Nell Tangeman (21 December 1914 – 15 February 1965) was an American mezzo-soprano.
Life and career
Tangeman was born in Columbus, Ohio. After earning a degree in violin performance from Ohio State University, she pursued vocal studies at the Cleveland Institute of Music. She studied with Friedrich Schorr, Margaret Matzenaur, and Nadia Boulanger. In 1946 she made her New York debut singing the role of Jocasta in Igor Stravinsky’s Oedipus rex with the New York Philharmonic under conductor Leonard Bernstein. In 1947 she sang the New York premiere of Aaron Copland’s In the Beginnin with the Collegiate Chorale and conductor Robert Shaw.

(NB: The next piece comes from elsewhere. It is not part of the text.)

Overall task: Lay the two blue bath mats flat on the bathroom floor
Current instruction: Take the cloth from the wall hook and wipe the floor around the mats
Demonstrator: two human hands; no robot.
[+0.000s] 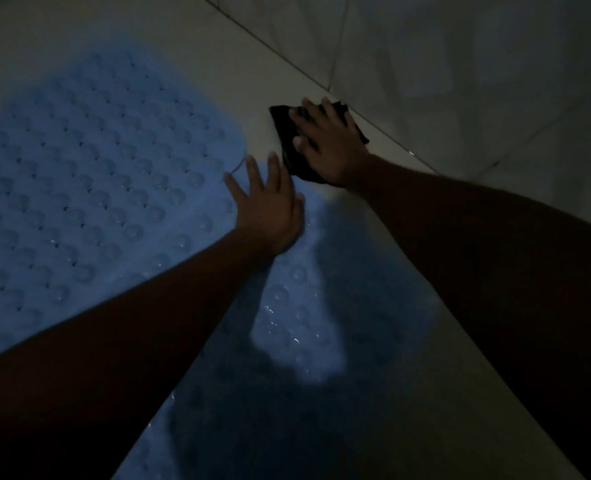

In 1951 Tangeman created the role of Mother Goose in the world premiere of Stravinsky’s The Rake’s Progress at La Fenice in Venice. The following year she performed the role of Dinah in the world premiere of Bernstein’s Trouble in Tahiti at Berstein’s Festival of the Creative Arts on the campus of Brandeis University in Waltham, Massachusetts to an audience of nearly 3,000 people. In 1955 she performed the role of Teresa in the American Opera Society’s production of Vincenzo Bellini’s La sonnambula at Carnegie Hall. As a recitalist she championed new works by American composers; most notably Ned Rorem who wrote several works with her voice in mind.
She died in Washington D.C., aged fifty, of unknown causes. She made one recording during her career, performing Arnold Schoenberg’s Gurre-Lieder with conductor Rene Leibowitz in 1951.